DATA SUPPLIED
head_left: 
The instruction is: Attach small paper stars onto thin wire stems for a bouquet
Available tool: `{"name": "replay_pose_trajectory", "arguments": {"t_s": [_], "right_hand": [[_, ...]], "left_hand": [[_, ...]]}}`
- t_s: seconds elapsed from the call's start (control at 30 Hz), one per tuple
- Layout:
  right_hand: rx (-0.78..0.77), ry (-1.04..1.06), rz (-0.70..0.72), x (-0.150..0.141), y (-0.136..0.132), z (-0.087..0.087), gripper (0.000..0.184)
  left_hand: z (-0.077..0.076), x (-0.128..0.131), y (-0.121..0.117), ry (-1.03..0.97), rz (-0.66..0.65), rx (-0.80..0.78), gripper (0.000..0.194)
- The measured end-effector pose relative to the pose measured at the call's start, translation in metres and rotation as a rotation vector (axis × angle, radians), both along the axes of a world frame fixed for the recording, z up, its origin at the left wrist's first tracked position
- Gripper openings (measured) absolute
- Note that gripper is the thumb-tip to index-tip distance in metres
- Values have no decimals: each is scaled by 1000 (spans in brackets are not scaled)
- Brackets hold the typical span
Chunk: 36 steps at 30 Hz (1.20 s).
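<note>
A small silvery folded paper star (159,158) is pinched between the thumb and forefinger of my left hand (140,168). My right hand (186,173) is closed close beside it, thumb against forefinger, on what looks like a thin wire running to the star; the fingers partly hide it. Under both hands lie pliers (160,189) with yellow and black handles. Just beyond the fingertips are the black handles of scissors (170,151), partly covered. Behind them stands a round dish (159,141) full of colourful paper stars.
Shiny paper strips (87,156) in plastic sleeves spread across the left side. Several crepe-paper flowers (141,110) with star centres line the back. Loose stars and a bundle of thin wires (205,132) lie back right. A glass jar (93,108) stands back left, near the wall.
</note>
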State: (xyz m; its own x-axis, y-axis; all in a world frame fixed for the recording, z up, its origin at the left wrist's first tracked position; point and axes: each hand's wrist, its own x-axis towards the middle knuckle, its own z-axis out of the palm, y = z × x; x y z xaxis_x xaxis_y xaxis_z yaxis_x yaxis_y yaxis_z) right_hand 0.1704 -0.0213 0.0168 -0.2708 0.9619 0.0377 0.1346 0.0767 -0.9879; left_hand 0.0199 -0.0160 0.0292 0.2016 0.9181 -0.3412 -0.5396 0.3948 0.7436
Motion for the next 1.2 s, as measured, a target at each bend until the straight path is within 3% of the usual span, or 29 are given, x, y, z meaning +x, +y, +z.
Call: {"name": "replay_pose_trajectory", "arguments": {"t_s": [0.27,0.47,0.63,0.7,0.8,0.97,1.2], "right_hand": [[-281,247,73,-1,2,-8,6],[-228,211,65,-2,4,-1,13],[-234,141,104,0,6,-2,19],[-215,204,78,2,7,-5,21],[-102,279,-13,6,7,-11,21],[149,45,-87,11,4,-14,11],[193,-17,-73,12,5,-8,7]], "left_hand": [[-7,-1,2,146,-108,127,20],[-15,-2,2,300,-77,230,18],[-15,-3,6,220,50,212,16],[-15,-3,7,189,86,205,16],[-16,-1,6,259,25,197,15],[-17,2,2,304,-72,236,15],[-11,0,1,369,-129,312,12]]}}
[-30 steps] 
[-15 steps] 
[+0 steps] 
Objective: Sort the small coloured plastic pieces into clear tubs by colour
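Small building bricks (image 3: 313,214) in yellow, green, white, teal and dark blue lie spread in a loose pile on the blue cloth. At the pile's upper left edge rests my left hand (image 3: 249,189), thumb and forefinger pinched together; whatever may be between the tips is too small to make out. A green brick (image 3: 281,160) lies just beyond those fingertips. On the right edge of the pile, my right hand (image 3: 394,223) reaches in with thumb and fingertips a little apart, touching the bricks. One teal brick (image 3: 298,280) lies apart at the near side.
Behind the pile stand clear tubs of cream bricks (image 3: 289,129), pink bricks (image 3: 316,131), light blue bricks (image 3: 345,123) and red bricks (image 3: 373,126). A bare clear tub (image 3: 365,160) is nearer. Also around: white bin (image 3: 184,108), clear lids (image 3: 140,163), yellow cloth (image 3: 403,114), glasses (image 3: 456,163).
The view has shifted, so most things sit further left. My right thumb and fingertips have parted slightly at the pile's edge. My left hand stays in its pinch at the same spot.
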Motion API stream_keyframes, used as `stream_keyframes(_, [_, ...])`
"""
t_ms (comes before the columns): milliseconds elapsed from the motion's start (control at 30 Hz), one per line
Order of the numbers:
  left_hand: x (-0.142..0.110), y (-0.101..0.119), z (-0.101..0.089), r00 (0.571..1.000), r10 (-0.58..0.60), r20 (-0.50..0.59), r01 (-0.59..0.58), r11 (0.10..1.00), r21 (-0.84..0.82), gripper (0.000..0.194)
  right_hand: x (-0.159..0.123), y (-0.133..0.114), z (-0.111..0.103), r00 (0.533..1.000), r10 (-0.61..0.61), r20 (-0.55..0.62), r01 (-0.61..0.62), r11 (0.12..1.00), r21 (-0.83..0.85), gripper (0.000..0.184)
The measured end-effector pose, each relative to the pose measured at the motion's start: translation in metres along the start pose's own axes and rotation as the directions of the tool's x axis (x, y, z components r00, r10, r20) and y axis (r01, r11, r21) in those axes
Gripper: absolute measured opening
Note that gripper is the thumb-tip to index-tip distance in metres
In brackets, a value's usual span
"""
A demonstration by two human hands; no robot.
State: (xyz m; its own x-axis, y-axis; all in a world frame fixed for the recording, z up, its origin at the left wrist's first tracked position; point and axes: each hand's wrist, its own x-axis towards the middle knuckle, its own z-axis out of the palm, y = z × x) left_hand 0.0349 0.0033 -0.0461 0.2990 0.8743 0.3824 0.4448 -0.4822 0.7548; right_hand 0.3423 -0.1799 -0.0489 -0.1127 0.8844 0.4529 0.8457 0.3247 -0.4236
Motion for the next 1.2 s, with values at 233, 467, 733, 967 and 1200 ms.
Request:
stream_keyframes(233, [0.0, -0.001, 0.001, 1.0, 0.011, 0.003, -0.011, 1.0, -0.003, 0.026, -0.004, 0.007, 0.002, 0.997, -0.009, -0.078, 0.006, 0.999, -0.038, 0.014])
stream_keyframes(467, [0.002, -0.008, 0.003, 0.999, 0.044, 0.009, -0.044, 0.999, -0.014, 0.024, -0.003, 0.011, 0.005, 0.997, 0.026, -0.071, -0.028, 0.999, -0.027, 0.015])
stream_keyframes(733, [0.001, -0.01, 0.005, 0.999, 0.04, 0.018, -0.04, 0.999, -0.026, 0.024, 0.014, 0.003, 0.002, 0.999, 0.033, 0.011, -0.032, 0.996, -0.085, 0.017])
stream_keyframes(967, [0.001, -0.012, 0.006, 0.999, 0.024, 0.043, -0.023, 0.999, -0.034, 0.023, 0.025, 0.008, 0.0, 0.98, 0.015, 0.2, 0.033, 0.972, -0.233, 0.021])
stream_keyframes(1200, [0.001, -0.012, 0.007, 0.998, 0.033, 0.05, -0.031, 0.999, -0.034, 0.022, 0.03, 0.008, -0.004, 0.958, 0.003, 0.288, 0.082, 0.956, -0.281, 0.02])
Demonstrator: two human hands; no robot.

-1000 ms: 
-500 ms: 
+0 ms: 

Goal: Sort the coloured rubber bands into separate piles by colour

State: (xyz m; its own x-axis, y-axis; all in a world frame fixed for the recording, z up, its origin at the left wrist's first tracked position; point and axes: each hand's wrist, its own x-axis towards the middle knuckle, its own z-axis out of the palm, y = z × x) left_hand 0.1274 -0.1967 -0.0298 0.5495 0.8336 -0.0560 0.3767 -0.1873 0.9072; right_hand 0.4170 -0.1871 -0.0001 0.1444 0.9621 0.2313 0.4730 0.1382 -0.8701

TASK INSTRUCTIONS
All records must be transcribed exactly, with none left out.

EXERCISE RESULT
head_left: 
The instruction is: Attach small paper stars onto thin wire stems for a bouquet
Available tool: `{"name": "replay_pose_trajectory", "arguments": {"t_s": [_], "right_hand": [[_, ...]], "left_hand": [[_, ...]]}}`
- t_s: seconds elapsed from the call's start (control at 30 Hz), one per tuple
- Layout:
  right_hand: rx (-0.78..0.77), ry (-1.04..1.06), rz (-0.70..0.72), x (-0.150..0.141), y (-0.136..0.132), z (-0.087..0.087), gripper (0.000..0.184)
  left_hand: z (-0.077..0.076), x (-0.128..0.131), y (-0.121..0.117), ry (-1.03..0.97), rz (-0.66..0.65), rx (-0.80..0.78), gripper (0.000..0.194)
- The measured end-effector pose relative to the pose measured at the call's start, translation in metres and rotation as a rotation vector (axis × angle, radians), both along the axes of a world frame fixed for the recording, z up, its origin at the left wrist's first tracked position
- Gripper openings (measured) absolute
- Note that gripper is the thumb-tip to index-tip distance in metres
- Values have no decimals: each is scaled by 1000 (spans in brackets are not scaled)
- Brackets hold the typical span
Chunk: 36 steps at 30 Hz (1.20 s).
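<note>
A small silvery folded paper star (159,158) is pinched between the thumb and forefinger of my left hand (140,168). My right hand (186,173) is closed close beside it, thumb against forefinger, on what looks like a thin wire running to the star; the fingers partly hide it. Under both hands lie pliers (160,189) with yellow and black handles. Just beyond the fingertips are the black handles of scissors (170,151), partly covered. Behind them stands a round dish (159,141) full of colourful paper stars.
Shiny paper strips (87,156) in plastic sleeves spread across the left side. Several crepe-paper flowers (141,110) with star centres line the back. Loose stars and a bundle of thin wires (205,132) lie back right. A glass jar (93,108) stands back left, near the wall.
</note>
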State: (xyz m; its own x-axis, y-axis; all in a world frame fixed for the recording, z up, its origin at the left wrist's first tracked position; point and axes: each hand's wrist, its own x-axis towards the middle knuckle, its own z-axis out of the palm, y = z × x; x y z xaxis_x xaxis_y xaxis_z yaxis_x yaxis_y yaxis_z) right_hand 0.1704 -0.0213 0.0168 -0.2708 0.9619 0.0377 0.1346 0.0767 -0.9879; left_hand 0.0199 -0.0160 0.0292 0.2016 0.9181 -0.3412 -0.5396 0.3948 0.7436
Motion for the next 1.2 s, as measured, a target at each bend until the straight path is within 3% of the usual span, or 29 are given, x, y, z meaning +x, +y, +z.
Call: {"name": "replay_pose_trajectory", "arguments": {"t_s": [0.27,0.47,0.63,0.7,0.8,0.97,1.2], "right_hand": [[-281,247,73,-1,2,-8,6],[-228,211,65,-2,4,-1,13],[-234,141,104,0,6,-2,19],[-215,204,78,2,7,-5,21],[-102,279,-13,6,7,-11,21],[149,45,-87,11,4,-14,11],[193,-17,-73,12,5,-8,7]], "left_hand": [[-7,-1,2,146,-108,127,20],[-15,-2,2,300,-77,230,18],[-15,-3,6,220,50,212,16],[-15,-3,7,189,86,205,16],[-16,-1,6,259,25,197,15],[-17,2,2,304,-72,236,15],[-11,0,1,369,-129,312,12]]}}
[-30 steps] 
[-15 steps] 
[+0 steps] 
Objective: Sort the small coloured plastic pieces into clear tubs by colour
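Small building bricks (image 3: 313,214) in yellow, green, white, teal and dark blue lie spread in a loose pile on the blue cloth. At the pile's upper left edge rests my left hand (image 3: 249,189), thumb and forefinger pinched together; whatever may be between the tips is too small to make out. A green brick (image 3: 281,160) lies just beyond those fingertips. On the right edge of the pile, my right hand (image 3: 394,223) reaches in with thumb and fingertips a little apart, touching the bricks. One teal brick (image 3: 298,280) lies apart at the near side.
Behind the pile stand clear tubs of cream bricks (image 3: 289,129), pink bricks (image 3: 316,131), light blue bricks (image 3: 345,123) and red bricks (image 3: 373,126). A bare clear tub (image 3: 365,160) is nearer. Also around: white bin (image 3: 184,108), clear lids (image 3: 140,163), yellow cloth (image 3: 403,114), glasses (image 3: 456,163).
The view has shifted, so most things sit further left. My right thumb and fingertips have parted slightly at the pile's edge. My left hand stays in its pinch at the same spot.
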Motion API stream_keyframes, used as `stream_keyframes(_, [_, ...])`
"""
t_ms (comes before the columns): milliseconds elapsed from the motion's start (control at 30 Hz), one per line
Order of the numbers:
  left_hand: x (-0.142..0.110), y (-0.101..0.119), z (-0.101..0.089), r00 (0.571..1.000), r10 (-0.58..0.60), r20 (-0.50..0.59), r01 (-0.59..0.58), r11 (0.10..1.00), r21 (-0.84..0.82), gripper (0.000..0.194)
  right_hand: x (-0.159..0.123), y (-0.133..0.114), z (-0.111..0.103), r00 (0.533..1.000), r10 (-0.61..0.61), r20 (-0.55..0.62), r01 (-0.61..0.62), r11 (0.12..1.00), r21 (-0.83..0.85), gripper (0.000..0.184)
The measured end-effector pose, each relative to the pose measured at the motion's start: translation in metres along the start pose's own axes and rotation as the directions of the tool's x axis (x, y, z components r00, r10, r20) and y axis (r01, r11, r21) in those axes
Gripper: absolute measured opening
Note that gripper is the thumb-tip to index-tip distance in metres
In brackets, a value's usual span
"""
A demonstration by two human hands; no robot.
State: (xyz m; its own x-axis, y-axis; all in a world frame fixed for the recording, z up, its origin at the left wrist's first tracked position; point and axes: each hand's wrist, its own x-axis towards the middle knuckle, its own z-axis out of the palm, y = z × x) left_hand 0.0349 0.0033 -0.0461 0.2990 0.8743 0.3824 0.4448 -0.4822 0.7548; right_hand 0.3423 -0.1799 -0.0489 -0.1127 0.8844 0.4529 0.8457 0.3247 -0.4236
Motion for the next 1.2 s, with values at 233, 467, 733, 967 and 1200 ms.
Request:
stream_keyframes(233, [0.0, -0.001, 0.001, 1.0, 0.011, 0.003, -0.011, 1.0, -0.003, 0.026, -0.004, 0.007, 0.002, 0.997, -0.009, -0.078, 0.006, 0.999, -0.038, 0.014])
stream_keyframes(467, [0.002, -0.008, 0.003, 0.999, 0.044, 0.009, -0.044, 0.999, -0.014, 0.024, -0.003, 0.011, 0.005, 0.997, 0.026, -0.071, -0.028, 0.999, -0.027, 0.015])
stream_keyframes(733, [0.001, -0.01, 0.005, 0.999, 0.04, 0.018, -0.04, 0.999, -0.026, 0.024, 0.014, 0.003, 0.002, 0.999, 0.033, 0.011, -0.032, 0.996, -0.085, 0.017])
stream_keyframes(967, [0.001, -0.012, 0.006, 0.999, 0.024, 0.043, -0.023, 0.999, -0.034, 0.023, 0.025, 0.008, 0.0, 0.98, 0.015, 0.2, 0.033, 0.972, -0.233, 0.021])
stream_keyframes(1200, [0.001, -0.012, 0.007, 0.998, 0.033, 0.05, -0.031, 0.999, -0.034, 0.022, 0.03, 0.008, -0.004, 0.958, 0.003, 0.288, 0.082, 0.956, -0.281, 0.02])
Demonstrator: two human hands; no robot.

-1000 ms: 
-500 ms: 
+0 ms: 

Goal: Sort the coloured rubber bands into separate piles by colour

State: (xyz m; its own x-axis, y-axis; all in a world frame fixed for the recording, z up, its origin at the left wrist's first tracked position; point and axes: each hand's wrist, its own x-axis towards the middle knuckle, its own z-axis out of the palm, y = z × x) left_hand 0.1274 -0.1967 -0.0298 0.5495 0.8336 -0.0560 0.3767 -0.1873 0.9072; right_hand 0.4170 -0.1871 -0.0001 0.1444 0.9621 0.2313 0.4730 0.1382 -0.8701

No other output is needed; the exercise is complete.